● **WORK TO COMPLETE**
Each line of the data that includes the string "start" is to be copied out.

● **DATA PROVIDED**
▼
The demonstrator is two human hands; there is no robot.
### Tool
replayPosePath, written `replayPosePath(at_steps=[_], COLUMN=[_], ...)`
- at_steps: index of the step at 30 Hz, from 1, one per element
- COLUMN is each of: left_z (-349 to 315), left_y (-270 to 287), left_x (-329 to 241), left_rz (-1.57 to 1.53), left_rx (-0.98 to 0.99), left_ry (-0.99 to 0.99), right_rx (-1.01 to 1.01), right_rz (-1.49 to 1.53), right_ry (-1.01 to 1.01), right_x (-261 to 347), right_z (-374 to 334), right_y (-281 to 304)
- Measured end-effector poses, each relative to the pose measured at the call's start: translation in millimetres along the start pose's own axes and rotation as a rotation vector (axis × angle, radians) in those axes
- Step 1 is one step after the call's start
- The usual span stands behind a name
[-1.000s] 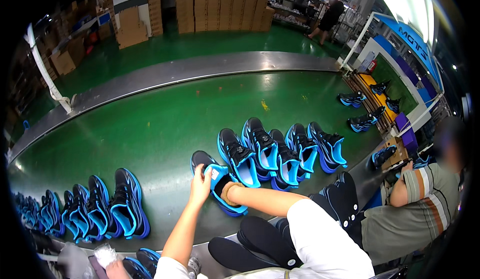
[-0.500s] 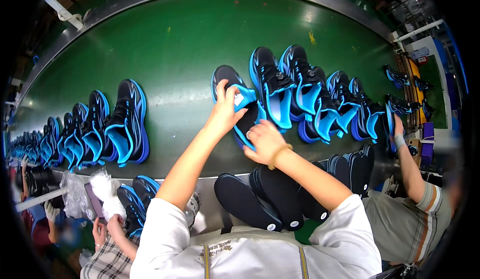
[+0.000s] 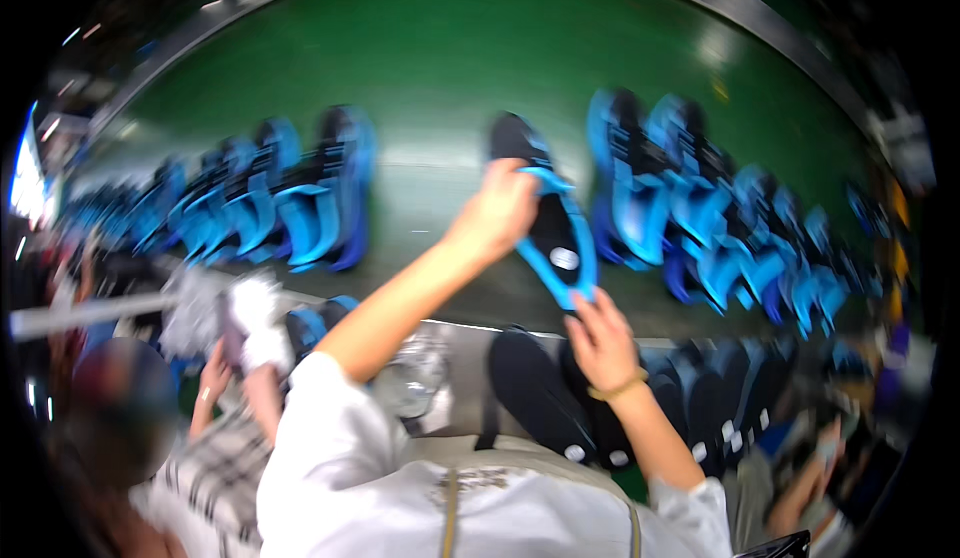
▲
● **TASK OUTPUT**
- Measured end-effector poses, each relative to the pose measured at the call's start: translation in millimetres along the start pose's own axes and rotation as a rotation vector (axis × angle, radians) in those axes
- Step 1 is one step after the call's start

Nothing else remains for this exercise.